Theologie ist für Kurschus keine weltfremde Wissenschaft, sondern handfeste Hilfe zum Leben. „Wir müssen immer wieder darum ringen, was das konkret für uns bedeutet“, so Kurschus. Die westfälische Landeskirche ist die Gastgeberin beim Kirchentag 2019 in Dortmund, und so ist die Präses eine gefragte Gesprächspartnerin.

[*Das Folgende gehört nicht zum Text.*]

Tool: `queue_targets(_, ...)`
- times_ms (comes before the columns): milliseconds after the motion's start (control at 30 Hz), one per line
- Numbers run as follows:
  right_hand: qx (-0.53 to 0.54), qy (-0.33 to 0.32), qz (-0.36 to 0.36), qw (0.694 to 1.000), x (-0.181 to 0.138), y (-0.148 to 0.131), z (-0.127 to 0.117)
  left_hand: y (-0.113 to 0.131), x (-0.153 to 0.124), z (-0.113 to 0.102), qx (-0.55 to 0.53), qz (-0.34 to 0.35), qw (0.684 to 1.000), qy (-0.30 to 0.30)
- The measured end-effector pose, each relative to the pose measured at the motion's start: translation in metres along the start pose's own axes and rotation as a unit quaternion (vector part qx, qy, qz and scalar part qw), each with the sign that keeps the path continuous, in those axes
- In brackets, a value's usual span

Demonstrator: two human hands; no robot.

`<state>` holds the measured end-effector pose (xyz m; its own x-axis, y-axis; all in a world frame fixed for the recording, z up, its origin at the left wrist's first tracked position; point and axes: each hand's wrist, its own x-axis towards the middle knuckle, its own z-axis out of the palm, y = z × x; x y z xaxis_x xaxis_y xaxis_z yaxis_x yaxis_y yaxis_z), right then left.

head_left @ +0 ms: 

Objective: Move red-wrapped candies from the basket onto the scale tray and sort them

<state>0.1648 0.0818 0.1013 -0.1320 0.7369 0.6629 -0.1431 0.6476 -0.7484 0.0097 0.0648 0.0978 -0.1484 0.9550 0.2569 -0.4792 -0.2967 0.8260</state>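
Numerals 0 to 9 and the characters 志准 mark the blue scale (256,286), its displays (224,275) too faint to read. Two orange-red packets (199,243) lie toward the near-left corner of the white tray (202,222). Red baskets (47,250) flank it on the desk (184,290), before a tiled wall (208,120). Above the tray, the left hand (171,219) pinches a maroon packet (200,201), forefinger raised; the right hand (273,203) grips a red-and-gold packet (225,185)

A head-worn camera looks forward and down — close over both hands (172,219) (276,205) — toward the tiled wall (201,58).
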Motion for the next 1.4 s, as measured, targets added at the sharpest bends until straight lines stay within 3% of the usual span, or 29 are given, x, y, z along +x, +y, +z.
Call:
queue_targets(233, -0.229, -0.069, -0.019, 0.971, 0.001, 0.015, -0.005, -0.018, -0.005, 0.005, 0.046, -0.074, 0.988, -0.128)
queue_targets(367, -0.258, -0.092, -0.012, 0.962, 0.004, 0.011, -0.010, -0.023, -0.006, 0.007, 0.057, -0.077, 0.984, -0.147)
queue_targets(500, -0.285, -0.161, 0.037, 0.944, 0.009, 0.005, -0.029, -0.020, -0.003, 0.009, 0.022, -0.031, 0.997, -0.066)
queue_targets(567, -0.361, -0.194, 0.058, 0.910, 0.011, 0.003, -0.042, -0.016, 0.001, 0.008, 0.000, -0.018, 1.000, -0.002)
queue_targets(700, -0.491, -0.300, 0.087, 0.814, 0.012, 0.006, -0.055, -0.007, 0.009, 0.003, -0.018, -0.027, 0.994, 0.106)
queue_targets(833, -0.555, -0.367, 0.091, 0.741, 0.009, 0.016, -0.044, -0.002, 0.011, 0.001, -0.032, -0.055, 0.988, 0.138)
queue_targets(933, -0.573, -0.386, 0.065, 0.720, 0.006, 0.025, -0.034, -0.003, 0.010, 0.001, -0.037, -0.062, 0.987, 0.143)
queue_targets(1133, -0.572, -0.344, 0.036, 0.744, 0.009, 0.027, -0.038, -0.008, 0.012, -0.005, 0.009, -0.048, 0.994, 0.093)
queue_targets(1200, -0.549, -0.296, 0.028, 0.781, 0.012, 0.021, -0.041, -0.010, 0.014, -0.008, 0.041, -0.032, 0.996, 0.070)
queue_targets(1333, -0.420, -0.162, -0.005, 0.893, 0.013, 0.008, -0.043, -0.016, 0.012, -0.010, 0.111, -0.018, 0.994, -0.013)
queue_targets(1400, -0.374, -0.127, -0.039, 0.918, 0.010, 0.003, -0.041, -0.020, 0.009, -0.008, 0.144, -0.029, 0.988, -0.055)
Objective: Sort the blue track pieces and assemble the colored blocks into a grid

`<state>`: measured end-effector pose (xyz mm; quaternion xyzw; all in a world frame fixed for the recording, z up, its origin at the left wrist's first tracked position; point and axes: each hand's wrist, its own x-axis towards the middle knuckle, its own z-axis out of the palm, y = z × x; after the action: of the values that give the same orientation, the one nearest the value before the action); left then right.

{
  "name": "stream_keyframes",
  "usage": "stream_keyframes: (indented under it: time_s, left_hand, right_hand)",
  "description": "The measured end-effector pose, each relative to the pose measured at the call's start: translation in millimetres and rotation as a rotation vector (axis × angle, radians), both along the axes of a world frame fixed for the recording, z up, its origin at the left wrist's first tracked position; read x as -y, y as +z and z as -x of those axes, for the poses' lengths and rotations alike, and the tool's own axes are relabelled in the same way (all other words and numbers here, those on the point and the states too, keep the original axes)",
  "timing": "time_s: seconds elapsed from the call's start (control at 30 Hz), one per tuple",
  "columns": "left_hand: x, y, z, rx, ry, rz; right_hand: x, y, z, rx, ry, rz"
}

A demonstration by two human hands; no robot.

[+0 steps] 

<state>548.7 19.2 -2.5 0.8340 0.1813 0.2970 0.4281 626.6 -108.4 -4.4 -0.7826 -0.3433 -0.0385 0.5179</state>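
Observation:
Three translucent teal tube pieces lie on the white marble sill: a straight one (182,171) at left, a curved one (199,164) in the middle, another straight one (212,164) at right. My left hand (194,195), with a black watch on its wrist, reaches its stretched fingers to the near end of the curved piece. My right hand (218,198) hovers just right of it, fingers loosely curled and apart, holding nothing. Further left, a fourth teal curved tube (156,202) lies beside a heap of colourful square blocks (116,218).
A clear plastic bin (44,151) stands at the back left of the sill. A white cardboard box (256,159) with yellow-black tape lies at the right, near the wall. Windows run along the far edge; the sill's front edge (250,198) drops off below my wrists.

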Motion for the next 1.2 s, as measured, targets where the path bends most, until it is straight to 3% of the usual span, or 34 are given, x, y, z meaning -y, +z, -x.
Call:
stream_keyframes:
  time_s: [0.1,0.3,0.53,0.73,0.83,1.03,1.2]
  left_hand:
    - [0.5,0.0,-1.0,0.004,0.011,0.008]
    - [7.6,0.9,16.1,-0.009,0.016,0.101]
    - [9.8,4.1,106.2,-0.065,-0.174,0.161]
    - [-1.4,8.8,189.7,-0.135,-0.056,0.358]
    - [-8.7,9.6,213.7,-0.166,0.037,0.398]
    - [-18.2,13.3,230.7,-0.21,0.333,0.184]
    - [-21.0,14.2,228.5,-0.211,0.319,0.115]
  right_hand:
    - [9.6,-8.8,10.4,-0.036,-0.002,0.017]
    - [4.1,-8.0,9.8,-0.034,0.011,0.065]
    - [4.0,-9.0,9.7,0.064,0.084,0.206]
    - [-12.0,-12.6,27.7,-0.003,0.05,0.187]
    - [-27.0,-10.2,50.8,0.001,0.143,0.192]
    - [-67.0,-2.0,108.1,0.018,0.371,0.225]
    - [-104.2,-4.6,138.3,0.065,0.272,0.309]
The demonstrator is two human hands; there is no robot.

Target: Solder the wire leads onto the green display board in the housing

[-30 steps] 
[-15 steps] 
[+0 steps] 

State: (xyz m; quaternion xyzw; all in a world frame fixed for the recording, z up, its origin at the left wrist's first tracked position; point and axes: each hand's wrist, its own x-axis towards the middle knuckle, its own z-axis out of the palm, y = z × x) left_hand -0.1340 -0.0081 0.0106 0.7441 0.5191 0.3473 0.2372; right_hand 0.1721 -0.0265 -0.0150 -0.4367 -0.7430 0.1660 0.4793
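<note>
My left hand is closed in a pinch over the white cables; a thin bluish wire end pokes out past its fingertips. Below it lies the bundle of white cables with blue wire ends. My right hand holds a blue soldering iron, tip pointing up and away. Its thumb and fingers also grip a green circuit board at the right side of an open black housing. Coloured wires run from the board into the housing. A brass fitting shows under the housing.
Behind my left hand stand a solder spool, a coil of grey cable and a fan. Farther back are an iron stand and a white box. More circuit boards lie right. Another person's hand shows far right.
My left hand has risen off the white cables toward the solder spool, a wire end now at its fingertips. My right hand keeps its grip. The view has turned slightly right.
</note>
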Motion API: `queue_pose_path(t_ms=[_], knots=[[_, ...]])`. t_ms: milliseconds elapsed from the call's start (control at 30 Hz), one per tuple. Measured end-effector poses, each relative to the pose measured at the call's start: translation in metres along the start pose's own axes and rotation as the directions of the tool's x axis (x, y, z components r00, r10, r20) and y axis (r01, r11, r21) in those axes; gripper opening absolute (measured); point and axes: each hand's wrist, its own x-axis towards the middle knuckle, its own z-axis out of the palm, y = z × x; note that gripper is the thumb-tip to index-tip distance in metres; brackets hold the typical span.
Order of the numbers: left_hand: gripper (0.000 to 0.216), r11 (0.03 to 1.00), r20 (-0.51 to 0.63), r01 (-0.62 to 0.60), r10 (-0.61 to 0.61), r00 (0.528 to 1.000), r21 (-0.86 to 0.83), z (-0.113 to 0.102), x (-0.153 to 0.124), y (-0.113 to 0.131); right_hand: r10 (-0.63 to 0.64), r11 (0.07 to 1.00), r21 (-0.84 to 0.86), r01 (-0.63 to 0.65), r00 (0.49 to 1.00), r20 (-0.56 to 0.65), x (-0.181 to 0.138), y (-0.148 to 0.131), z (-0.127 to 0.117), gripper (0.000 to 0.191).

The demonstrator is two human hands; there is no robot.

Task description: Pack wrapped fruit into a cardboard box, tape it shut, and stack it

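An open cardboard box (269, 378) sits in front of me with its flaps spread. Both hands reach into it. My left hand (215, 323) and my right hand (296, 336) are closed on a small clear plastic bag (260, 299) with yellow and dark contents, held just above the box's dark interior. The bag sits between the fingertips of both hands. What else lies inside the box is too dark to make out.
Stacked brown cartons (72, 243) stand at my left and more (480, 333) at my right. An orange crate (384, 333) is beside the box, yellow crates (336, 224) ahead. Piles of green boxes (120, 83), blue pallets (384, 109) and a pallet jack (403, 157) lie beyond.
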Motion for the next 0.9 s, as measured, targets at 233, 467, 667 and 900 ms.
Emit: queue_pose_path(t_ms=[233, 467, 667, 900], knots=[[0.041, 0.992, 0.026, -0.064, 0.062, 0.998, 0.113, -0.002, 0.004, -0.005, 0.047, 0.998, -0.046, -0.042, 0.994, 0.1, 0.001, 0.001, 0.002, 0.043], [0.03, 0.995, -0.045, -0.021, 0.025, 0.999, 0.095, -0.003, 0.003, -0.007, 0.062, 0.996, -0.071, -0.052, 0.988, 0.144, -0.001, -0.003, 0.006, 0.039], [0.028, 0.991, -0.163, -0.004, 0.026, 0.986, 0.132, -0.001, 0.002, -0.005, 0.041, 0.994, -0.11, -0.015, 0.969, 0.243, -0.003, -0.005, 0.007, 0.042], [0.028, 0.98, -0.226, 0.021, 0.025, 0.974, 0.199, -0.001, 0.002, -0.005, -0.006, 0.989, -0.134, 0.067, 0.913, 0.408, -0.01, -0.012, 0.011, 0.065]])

Beim Roten Sofa erklärt sie, wie sich die westfälische Kirche zusammensetzt. Erzählt von den unterschiedlichen Ausprägungen in Temperament und Frömmigkeit, welche die Regionen so unterschiedlich machen. Siegerland. Sauerland. Paderborn. Münster. Und natürlich das Ruhrgebiet. „Es ist nicht immer ganz einfach, das alles unter einem Hut zu halten“, erklärt sie. „Aber bislang haben wir das als presbyterial-synodal verfasste Kirche immer noch ganz gut hinbekommen.“
Zum Beispiel bei der Diskussion um das Familienbild der evangelischen Kirche und deren Umgang mit der Frage nach Segnung oder gar Trauung von gleichgeschlechtlichen Partnerschaften. „Wenn wir diese Frage stur mit Mehrheitsentscheidung auf der Landessynode (Anm. d. Red.: Kirchenparlament) entschieden hätten, wäre uns die Landeskirche auseinandergeflogen“, ist sich Kurschus sicher. Stattdessen habe es über mehrere Jahre ein intensives, gemeinsames Ringen um das Verständnis von biblischen Botschaften zu diesem Thema gegeben. „Wir haben gelernt: Man darf einzelne Stellen nicht isoliert verstehen“, so die Präses. „Die Botschaft der Bibel erschließt sich nur im Zusammenhang.“
Weitere Gäste auf dem Roten Sofa waren am Freitag etwa der Vorsitzende von Bündnis 90/Die Grünen, Robert Habeck, der katholische Kardinal Reinhard Marx, die Schauspielerin Uschi Glas, Margot Käßmann, der EKD-Ratsvorsitzende Heinrich Bedford-Strohm und Dortmunds Oberbürgermeister Ullrich Sierau.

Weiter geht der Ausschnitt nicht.